RDNs can guide physicians and pharmacists in ordering oral nutrition supplements (ONS). Within the VHA, a “food first” approach is preferred to increase caloric intake, and patients must meet specific criteria for prescription of an ONS. 13 Furthermore, ONS designed for specific medical conditions (eg, chronic kidney disease) are considered nonformulary and require an RDN evaluation. 13 Including an RDN on the HIH team allows this evaluation process to begin early in the patient’s admission to the program and ensures that provision of ONS is clinically appropriate and cost-effective.
Care Coordination
HIH is highly interdisciplinary. Team members perform their respective roles and communicate with the team throughout the day. RDNs can help monitor patients and alert physicians for changes in blood glucose, gastrointestinal concerns, and weight. This is especially helpful for patients who do not have a planned nursing visit on the day of an RDN evaluation. The HIH RDN can also collaborate with other team members to address patient needs. For example, for patients with limited financial resources, the HIH RDN can provide nutrition education regarding cooking on a budget, and the HIH social worker can arrange free or low-cost meal services.
Tips
When hiring an HIH RDN, seek candidates with experience in inpatient, outpatient, and home care settings. As a hybrid of these 3 areas, the HIH RDN position requires a unique combination of acute care skills and health coaching. Additionally, in my experience, the HIH RDN interacts more frequently with the HIH team than other RDN colleagues, so it is important that candidates can work independently and take initiative. This type of position would not be suitable for entry-level RDNs.
Stagger HIH team visits to prevent overwhelming the patient and caregivers. Early in our program, my team quickly learned that patients and caregivers can feel overwhelmed with too many home visits upon admission to HIH. After seeing multiple HIH team members the same day, they were often too tired to focus well on diet education during my visit. Staggering visits (eg, completing the initial nutrition assessment 1 day to 1 week after the initial medical and pharmacy visits) has been an effective strategy to address this problem. Furthermore, some patients prefer that the initial RDN appointment is conducted by telephone, with an inperson reassessment the following week. In my experience, HIH workflow is dynamic by nature, so it is crucial to remain flexible and accommodate individual patient needs as much as possible.

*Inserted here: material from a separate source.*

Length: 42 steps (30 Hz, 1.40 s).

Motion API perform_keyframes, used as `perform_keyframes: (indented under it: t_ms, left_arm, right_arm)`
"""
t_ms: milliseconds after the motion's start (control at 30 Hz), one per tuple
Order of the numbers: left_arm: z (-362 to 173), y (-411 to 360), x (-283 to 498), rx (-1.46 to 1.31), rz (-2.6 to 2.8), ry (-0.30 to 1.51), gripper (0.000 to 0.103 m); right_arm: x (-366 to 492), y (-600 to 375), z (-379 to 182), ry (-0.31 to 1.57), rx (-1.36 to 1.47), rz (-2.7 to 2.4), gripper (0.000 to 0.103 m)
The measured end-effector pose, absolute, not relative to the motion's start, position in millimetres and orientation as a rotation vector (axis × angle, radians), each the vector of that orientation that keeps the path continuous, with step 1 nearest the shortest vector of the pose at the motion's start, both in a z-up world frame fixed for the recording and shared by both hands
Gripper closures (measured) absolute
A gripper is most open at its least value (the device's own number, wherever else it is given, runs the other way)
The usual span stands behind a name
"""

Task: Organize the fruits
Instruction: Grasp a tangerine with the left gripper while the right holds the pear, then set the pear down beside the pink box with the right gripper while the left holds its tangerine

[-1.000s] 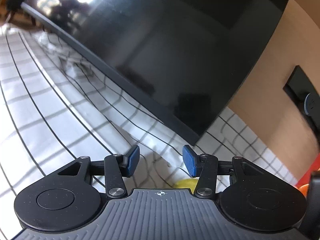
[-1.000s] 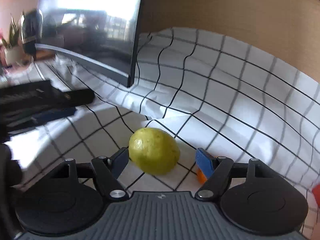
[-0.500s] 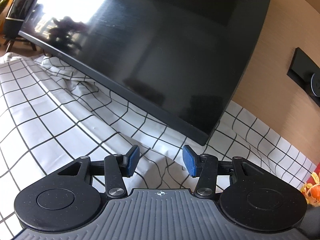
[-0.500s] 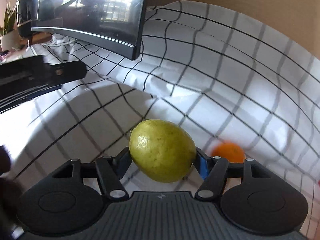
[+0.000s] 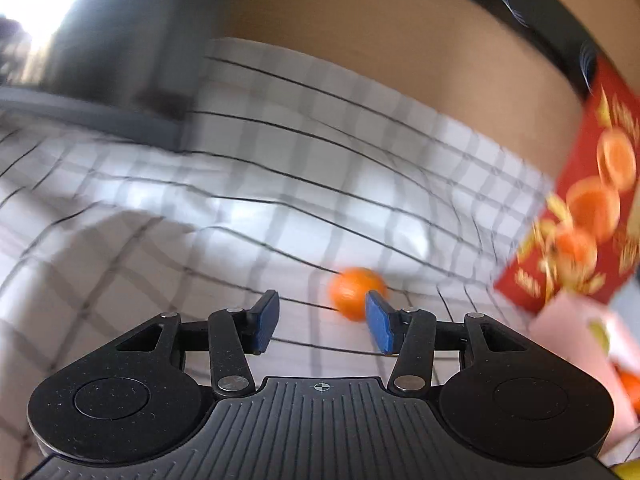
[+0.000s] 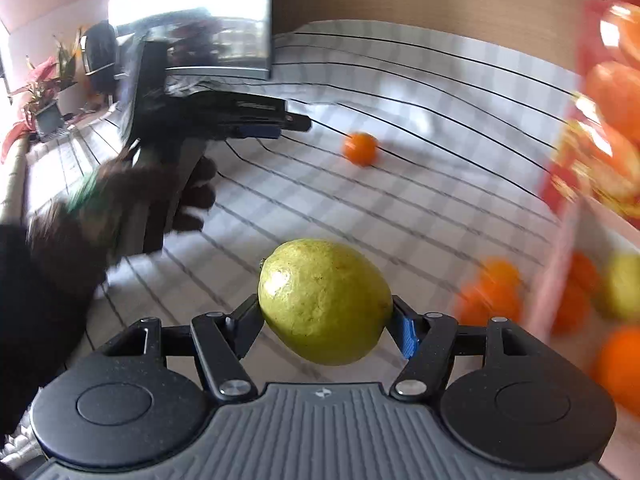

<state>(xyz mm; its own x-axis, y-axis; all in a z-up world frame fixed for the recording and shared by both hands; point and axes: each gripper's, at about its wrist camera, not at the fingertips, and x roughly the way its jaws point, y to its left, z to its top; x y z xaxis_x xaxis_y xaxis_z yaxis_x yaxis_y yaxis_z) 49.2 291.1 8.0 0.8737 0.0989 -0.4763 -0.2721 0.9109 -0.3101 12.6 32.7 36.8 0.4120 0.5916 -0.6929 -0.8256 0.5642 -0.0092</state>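
Note:
My right gripper [image 6: 326,320] is shut on a yellow-green guava [image 6: 325,301] and holds it above the checked cloth [image 6: 420,208]. My left gripper [image 5: 320,322] is open and empty, low over the cloth [image 5: 200,216]; a small orange [image 5: 354,293] lies just beyond its right fingertip. In the right wrist view the left gripper [image 6: 264,128] points toward that orange [image 6: 360,149]. A box [image 6: 556,280] at the right holds several oranges [image 6: 618,364] and a guava [image 6: 622,288].
A red box lid printed with oranges [image 5: 580,208] stands at the right; it also shows in the right wrist view [image 6: 604,92]. A dark monitor [image 5: 100,60] stands at the back left. A tan wall [image 5: 360,20] runs behind the table.
The left gripper has swung right from the monitor toward the orange. The right gripper has lifted the guava and carried it right toward the box.

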Motion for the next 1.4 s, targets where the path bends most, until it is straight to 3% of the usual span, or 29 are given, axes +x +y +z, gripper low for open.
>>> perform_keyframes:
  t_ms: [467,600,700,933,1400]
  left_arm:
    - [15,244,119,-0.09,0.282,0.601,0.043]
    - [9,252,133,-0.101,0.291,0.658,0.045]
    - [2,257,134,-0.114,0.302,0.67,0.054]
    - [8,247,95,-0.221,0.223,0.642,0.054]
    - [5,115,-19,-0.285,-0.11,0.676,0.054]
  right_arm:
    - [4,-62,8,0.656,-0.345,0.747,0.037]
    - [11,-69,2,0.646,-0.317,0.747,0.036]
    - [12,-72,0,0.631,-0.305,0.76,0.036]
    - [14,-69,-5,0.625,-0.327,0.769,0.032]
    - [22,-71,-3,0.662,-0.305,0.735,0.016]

Dietary behavior change is a long-term process, and restrictive hospital diets can be challenging to replicate at home. In a hospital setting, clinicians can order a specialized diet (eg, low sodium with fluid restriction for CHF patients), whereas efforts to implement these restrictions in the home setting can be cumbersome and negatively impact quality of life. 7,14 Nevertheless, the effectiveness of medical treatment is compromised when patients do not adhere to dietary recommendations. Meal delivery services that offer specialized diets can be a useful resource for patients and caregivers who are unable to cook, and the HIH RDN can assist patients in ordering these services.